- [Directions]:
In the entries below, find the line with "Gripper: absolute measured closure" and the line with "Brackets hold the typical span". Print those two and everything between them exactly, and nothing else.

- [Data for this task]:
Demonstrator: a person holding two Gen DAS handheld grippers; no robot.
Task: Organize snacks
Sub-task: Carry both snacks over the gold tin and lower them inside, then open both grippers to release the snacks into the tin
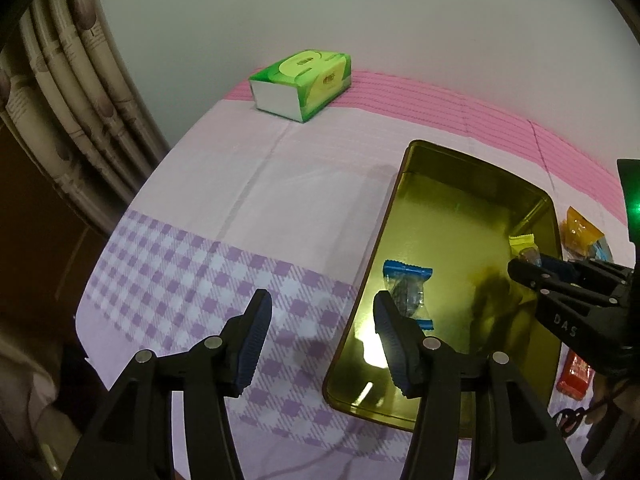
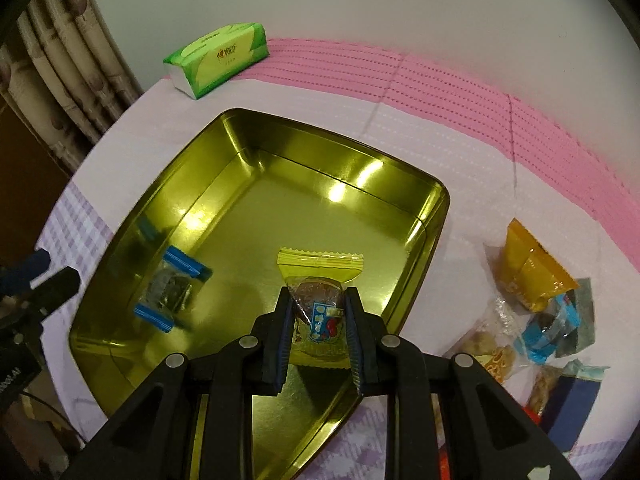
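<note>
A shiny gold tin tray lies open on the table; it also shows in the left wrist view. A blue-ended wrapped snack lies inside it at the left, seen too in the left wrist view. My right gripper is shut on a yellow-wrapped snack and holds it over the tray's inside; the left wrist view shows this gripper with the yellow snack. My left gripper is open and empty above the tray's left rim.
A green tissue pack stands at the table's far side, also in the right wrist view. Several loose snacks lie right of the tray: an orange pack, a blue one, a dark blue box. Curtains hang left.
</note>
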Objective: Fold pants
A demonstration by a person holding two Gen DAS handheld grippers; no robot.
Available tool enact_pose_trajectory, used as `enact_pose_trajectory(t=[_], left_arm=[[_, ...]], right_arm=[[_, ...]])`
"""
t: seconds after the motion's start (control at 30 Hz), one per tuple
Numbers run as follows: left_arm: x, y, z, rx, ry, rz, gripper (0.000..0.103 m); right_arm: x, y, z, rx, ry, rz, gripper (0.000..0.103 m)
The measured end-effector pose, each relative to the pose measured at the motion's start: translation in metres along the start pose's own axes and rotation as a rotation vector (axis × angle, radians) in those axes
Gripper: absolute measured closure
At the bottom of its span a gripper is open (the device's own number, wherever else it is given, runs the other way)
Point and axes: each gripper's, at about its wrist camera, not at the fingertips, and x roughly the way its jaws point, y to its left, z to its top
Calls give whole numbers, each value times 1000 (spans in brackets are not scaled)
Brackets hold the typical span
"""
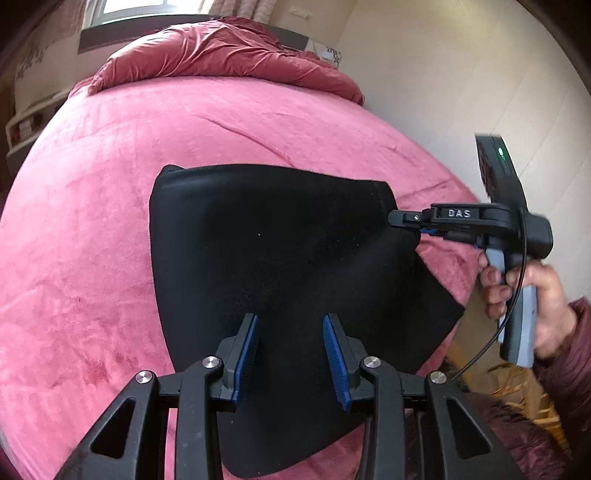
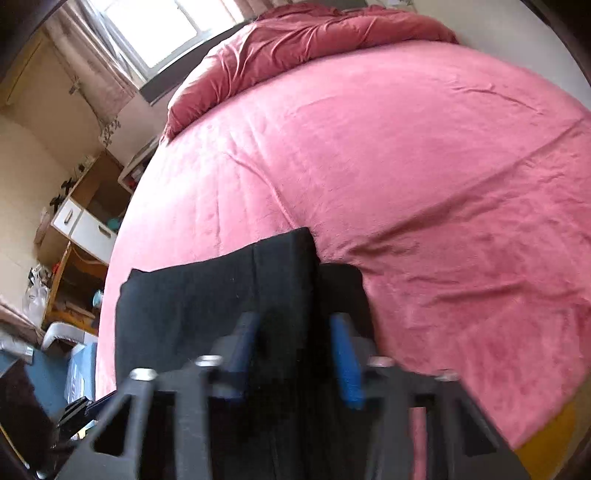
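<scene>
The black pants (image 1: pixel 266 258) lie folded on the pink bed cover (image 1: pixel 92 240). My left gripper (image 1: pixel 290 325) is open, its blue pads hovering over the pants' near part. My right gripper (image 1: pixel 395 219) shows at the right in the left wrist view, its fingers at the pants' right edge, which is lifted there. In the right wrist view the pants (image 2: pixel 207 291) lie between and beyond my right gripper's (image 2: pixel 295 328) blue pads, which stand apart; the view is blurred.
A rumpled dark pink duvet (image 1: pixel 221 51) lies at the bed's far end under a window (image 2: pixel 155 26). A wooden shelf unit with white drawers (image 2: pixel 81 221) stands left of the bed. A cream wall (image 1: pixel 443 92) runs along the right.
</scene>
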Motion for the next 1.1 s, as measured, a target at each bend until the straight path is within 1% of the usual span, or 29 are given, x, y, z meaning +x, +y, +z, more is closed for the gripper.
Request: enact_pose_trajectory(t=[0.17, 0.23, 0.33, 0.5, 0.73, 0.77, 0.8, 0.87, 0.93, 0.97, 1.0, 1.03, 1.07, 1.1], left_arm=[[20, -15, -2, 56, 33, 55, 66], [27, -22, -2, 74, 43, 67, 66], [38, -30, -1, 91, 59, 84, 65], [48, -36, 0, 92, 67, 86, 65], [43, -43, 0, 95, 61, 94, 64], [40, -44, 0, 91, 56, 90, 64], [35, -43, 0, 85, 51, 85, 64], [26, -39, -1, 77, 29, 71, 58], [10, -33, 1, 53, -15, 45, 54], [3, -29, 1, 40, -30, 41, 53], [-5, -22, 3, 23, -46, 44, 51], [-10, -14, 3, 10, -55, 43, 48], [-16, -6, 3, -11, -66, 38, 46], [-22, 6, 2, -40, -71, 37, 40]], right_arm=[[16, -2, -3, -53, 14, -80, 93], [24, -7, -2, -38, 25, -84, 96], [34, -13, 0, -35, 32, -90, 97], [45, -15, 2, -67, 17, -107, 97], [44, -11, 0, -89, 4, -129, 97], [43, -9, -1, -92, 4, -132, 96], [41, -8, -1, -97, 4, -133, 93], [38, -8, -1, -97, 6, -130, 92], [34, -9, 1, -89, 5, -128, 86], [31, -10, 1, -89, 0, -132, 77], [27, -10, 0, -92, -4, -145, 61], [24, -13, -1, -87, -3, -155, 52], [21, -16, -3, -71, 1, -142, 41], [17, -22, -5, -42, 10, -110, 41]])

- [Response to the exercise]:
Gripper: absolute measured closure
At the bottom of its span a gripper is open (the device's own number, wherever else it is given, runs the other way)
Point and axes: each gripper's, at about its wrist camera, not at the fingertips, and x roughly the way its jaws point, y to its left, z to its top
Calls give whole numbers, each value times 1000 (spans in brackets are not scaled)
Brackets hold the typical span

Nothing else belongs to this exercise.